Mr. Manufacturer: Good for you, Mr. Merchant, that statement has the right ring to it. The greenback is guilty of every one of the charges that you make from my point of view, and so it must always be with every Government issue of money.
You may go back to the very first Government issue of paper money in this country, and follow the practice down to this very hour, and it has left a trail of dishonesty, disaster, ruin and misery unmatched by any other single cause. In my contention for this statement I am going to rely for my historical facts upon George Bancroft, the greatest American historian of our earlier period.
In the fall of 1690, upon the return of an unsuccessful expedition which Massachusetts had sent out to capture Quebec, the general court, the then legislative power, ordered an issue of "£7,000 ($35,000) of printed bills of equal value with money." And the balance of the cost which was £40,000 or $200,000 was issued the following day.
In July, 1692, within nineteen months of the earliest emission, the first legislature under the new charter which transformed the self-governing colony of Massachusetts Bay into a direct dependency of Great Britain, made "all these bills of public credit current within this province in all payments equivalent to money, excepting specialties and contracts made before the publication" of this new law. Their credit was supported by receiving them in all public payments at a premium of 5 per cent.
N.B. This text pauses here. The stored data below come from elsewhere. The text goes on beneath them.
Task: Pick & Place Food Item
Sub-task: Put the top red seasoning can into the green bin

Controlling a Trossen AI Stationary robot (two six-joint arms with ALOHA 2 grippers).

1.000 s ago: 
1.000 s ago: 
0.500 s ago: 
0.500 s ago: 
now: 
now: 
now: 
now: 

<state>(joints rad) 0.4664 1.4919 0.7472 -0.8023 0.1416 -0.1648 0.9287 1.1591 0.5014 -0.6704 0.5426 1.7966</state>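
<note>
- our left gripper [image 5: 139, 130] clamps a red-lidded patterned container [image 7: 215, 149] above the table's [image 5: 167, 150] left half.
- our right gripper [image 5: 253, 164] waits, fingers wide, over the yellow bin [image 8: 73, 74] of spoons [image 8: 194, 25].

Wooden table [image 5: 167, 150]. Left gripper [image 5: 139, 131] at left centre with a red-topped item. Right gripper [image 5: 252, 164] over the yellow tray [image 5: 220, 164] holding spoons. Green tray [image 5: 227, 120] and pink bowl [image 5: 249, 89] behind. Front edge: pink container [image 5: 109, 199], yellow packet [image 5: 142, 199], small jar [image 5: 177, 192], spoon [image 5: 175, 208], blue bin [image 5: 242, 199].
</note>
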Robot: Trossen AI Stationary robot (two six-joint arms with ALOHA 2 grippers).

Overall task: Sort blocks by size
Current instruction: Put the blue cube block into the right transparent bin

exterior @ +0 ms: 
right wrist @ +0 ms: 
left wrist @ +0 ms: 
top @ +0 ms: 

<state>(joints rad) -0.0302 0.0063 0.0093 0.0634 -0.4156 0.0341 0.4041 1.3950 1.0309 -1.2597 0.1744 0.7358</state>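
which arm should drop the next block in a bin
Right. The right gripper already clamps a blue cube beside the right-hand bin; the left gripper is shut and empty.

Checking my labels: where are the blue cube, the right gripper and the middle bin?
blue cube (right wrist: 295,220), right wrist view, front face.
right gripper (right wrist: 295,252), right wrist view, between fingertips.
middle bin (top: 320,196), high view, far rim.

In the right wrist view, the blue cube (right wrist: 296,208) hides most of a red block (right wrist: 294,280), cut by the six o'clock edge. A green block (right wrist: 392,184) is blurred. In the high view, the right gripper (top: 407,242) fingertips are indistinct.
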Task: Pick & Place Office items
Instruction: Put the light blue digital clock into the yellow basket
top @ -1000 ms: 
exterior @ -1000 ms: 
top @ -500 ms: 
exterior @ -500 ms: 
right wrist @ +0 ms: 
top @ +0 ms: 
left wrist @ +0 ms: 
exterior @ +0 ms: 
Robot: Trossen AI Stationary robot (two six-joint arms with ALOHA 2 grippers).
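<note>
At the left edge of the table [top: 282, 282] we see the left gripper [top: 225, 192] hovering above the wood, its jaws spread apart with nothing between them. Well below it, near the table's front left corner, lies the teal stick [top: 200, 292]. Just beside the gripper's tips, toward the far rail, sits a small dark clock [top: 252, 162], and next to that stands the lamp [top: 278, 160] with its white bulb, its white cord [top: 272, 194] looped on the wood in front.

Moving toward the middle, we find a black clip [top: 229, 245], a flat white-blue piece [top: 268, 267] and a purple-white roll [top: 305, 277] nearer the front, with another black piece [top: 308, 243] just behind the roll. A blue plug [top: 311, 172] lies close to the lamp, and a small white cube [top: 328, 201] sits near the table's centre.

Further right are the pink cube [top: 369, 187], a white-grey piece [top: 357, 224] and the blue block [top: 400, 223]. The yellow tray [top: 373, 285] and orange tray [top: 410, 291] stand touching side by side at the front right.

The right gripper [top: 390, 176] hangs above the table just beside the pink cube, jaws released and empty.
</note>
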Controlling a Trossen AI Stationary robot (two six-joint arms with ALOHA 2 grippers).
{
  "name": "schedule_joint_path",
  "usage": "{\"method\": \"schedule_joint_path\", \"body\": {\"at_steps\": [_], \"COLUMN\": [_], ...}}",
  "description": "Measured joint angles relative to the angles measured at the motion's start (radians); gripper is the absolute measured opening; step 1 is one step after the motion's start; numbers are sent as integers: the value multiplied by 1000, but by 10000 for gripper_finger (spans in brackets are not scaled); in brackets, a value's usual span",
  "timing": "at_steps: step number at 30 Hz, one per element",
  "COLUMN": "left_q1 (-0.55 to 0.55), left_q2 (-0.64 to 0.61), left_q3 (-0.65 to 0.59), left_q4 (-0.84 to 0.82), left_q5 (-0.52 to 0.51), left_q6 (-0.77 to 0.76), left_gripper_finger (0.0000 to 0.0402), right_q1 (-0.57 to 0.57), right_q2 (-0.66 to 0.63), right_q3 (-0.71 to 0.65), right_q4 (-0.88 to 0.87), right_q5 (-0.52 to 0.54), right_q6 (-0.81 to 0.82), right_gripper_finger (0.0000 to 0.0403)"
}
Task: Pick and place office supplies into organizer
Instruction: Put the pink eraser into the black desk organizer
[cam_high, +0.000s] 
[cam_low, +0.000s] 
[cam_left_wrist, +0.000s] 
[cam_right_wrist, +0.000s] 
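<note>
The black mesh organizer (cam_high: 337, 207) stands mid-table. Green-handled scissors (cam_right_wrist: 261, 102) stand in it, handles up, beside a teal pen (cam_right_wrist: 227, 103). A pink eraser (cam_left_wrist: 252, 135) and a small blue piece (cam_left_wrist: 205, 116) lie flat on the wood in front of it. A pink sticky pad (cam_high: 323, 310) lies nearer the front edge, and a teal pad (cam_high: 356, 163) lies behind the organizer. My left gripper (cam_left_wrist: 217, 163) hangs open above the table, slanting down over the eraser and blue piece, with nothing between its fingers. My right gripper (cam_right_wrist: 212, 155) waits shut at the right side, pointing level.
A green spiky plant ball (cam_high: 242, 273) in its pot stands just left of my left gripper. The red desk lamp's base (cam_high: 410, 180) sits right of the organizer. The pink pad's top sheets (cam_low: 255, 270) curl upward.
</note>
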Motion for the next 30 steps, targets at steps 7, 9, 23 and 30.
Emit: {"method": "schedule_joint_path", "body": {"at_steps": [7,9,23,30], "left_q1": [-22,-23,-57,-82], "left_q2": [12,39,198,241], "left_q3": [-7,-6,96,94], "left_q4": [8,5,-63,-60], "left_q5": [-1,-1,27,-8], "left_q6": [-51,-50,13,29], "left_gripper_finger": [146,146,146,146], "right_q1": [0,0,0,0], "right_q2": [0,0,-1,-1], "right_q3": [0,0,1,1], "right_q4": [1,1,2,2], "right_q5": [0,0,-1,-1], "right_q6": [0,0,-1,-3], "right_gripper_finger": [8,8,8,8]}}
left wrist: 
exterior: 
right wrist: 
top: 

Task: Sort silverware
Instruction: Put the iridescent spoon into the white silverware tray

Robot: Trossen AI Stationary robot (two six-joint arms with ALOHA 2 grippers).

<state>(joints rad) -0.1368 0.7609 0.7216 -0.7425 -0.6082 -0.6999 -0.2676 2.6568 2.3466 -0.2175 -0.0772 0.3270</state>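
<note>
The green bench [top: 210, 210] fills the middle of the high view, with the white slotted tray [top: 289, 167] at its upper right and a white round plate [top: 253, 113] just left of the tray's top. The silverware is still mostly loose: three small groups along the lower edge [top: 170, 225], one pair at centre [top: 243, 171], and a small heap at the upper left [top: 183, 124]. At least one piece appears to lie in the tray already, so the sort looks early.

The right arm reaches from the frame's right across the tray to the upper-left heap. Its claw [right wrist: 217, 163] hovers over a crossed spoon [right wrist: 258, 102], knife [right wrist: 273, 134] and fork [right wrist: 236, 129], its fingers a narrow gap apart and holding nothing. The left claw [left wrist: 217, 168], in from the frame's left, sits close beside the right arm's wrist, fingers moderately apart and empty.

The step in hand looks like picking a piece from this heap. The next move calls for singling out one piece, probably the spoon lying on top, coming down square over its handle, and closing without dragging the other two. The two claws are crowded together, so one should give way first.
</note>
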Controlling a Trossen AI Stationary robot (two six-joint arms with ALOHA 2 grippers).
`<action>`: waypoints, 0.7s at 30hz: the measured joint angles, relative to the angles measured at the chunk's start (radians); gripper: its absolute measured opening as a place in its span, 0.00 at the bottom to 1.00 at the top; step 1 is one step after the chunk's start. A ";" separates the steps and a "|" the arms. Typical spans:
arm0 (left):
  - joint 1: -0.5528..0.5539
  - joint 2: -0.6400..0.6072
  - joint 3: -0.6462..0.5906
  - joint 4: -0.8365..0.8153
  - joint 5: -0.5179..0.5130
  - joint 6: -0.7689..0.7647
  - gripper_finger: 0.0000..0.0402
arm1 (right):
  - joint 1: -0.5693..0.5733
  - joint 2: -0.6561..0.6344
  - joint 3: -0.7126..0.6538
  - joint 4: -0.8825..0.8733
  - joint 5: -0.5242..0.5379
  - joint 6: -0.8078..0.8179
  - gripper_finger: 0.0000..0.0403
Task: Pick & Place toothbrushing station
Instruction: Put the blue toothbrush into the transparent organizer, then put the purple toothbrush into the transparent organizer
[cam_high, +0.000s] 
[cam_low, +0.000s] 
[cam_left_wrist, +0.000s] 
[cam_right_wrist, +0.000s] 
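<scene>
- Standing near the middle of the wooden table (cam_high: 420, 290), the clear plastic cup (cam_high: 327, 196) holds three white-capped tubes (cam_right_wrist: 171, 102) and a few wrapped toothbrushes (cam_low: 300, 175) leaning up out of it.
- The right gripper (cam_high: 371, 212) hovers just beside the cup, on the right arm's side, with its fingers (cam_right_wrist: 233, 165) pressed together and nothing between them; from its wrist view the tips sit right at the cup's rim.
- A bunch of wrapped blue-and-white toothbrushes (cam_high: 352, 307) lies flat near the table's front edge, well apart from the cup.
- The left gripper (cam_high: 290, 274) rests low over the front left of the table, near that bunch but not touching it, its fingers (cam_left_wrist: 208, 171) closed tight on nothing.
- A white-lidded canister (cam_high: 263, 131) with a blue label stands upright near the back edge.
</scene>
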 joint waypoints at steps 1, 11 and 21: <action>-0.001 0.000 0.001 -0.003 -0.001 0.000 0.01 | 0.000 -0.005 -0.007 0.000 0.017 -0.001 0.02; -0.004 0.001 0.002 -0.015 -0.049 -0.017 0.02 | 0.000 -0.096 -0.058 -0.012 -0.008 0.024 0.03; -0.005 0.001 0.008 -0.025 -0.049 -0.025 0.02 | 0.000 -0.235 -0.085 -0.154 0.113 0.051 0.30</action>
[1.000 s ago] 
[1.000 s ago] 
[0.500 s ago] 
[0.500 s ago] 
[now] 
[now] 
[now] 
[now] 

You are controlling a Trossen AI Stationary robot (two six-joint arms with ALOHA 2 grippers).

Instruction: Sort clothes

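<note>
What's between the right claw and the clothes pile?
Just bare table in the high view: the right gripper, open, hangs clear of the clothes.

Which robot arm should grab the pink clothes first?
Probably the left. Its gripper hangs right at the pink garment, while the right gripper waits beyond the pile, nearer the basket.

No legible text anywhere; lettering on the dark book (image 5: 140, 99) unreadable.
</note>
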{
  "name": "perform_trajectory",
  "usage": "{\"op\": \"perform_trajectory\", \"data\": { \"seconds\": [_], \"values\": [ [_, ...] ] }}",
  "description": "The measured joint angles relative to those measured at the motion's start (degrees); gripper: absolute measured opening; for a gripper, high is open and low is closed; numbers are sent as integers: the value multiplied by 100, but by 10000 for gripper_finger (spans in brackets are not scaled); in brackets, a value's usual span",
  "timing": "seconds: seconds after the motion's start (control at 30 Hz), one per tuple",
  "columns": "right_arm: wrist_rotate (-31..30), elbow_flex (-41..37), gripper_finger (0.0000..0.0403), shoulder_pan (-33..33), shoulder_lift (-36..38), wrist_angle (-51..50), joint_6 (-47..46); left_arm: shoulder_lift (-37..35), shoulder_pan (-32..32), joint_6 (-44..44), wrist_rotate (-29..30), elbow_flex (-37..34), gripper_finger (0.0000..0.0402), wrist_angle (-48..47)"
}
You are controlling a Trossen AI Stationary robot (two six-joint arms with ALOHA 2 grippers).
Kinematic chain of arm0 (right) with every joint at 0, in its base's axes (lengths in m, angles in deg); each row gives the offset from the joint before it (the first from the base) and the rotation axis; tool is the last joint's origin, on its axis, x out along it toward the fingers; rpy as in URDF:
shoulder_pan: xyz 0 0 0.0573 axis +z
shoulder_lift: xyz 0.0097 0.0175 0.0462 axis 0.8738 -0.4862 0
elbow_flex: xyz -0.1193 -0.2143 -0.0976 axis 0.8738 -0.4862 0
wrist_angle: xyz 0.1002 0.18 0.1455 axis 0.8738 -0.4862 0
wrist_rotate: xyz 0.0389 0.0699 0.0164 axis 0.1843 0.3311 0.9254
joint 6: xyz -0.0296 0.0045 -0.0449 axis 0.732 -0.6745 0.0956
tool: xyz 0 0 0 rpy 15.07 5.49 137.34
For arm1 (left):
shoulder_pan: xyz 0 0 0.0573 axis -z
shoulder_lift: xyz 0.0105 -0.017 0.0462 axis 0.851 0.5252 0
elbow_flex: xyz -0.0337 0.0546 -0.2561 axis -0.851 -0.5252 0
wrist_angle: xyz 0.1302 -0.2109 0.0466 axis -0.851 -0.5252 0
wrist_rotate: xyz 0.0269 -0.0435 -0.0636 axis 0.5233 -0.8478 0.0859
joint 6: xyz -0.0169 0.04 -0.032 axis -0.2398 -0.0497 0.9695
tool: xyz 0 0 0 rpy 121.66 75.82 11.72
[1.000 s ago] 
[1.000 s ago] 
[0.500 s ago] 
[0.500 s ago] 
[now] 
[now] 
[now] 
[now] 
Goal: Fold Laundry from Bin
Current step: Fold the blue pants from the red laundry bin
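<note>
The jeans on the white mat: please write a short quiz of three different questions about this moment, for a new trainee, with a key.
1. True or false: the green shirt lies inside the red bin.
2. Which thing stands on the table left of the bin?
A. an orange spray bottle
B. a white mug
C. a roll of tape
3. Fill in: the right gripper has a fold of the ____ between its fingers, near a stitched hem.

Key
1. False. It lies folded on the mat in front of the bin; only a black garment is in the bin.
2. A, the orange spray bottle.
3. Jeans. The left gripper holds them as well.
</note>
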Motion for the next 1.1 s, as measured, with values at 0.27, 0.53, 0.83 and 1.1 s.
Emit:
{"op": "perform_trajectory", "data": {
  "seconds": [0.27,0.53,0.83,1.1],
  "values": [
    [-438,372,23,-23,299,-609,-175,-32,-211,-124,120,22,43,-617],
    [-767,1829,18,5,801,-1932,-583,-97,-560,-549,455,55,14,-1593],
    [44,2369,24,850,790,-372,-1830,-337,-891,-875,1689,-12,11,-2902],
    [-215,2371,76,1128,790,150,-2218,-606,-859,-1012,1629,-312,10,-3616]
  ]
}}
Immediately all the coins then in Massachusetts were exported to England and the new stock followed as fast as it came in from abroad. The vain sorrow of the province expressed itself in 1697 by the prohibition of "the export of coin, silver money or bullion." In June, a joint committee of the Council and representatives, to be aided by the advice of merchants and others, was appointed to consider how to revive trade, and find out some suitable medium to supply the scarcity of "money"; and it is to be noted that the word "money" in all colonial legislation was used exclusively for gold and silver coin.
The first issue of Bills of Credit of Massachusetts, after it became a Royal Province, was in November, 1702, for £10,000 in value "equal to money," but to be accepted in all public payments at the advance of 5 per cent.
The passion for borrowing spread like flame on the dry prairie. In November, 1714, Massachusetts ordered £50,000 to be let out by trustees to the inhabitants of the province for five years on real security, at 5 per cent per annum, to be paid back in five annual installments. The Act was a sacrifice of the public interests to borrowers, who were to return their loan only after a lapse of time, sufficient to insure the very great depreciation of the paper in which it was to be paid. Moreover, the borrowers needed an enforcement by law of the circulation of the paper which they borrowed: swiftly, therefore, in December, 1715, under a pretext "to prevent the oppression of debtors" a stringent statute made the bills legal tender for all debts that had been, or should be contracted, between the 30th of October, 1705, and the 30th of October, 1722.
The loan of Bills of Credit by Massachusetts in 1714 was managed at the seat of Government. But why should Boston be favored? "That the husbandry, fishery and other trades of the province might be encouraged and promoted," Bills of Credit on the province to the amount of £100,000 were in 1716 ordered to be distributed to a loan office in each county. But why should borrowers in the smaller townships be forced to travel to their shire towns? Let a public money lender be near every man's door. By the statute of March, 1721, £50,000 were distributed among borrowers in each of the several towns according to its proportion in the last province tax. Again in 1728, £60,000 in Bills of Credit were proportionately loaned among the several towns, even on personal security, at the rate of 6 per cent for six years, after which repayment was to be made in five yearly installments. Of course, "money" disappeared; not even a single penny was to be had; the small change became of paper.
The next development of the colonial system of paper money was a partial repudiation, so far as Massachusetts was concerned. In February, 1737, less than forty-seven years after the first emission of Bills of Credit by Massachusetts, that colony issued £9,000 of a new tenor of which one dollar was to be equal to three of the old, and which, after five years, was to be redeemed at par in silver and gold. When the time of redemption came around they were not paid off, but by a further repudiation four pounds for one was made the rate in exchanging the old tenor for the new.
On the 9th of January, 1739, the general court in Massachusetts made this confession: "The emissions of great quantities of bills of public credit, without certain provision for their redemption by lawful money in convenient time, have already stripped us of all our money and brought them into contempt to the great scandal of the government; for the remedy thereof this province hath fixed the value of their bills in lawful money, and the time of their redemption in 1742 new style."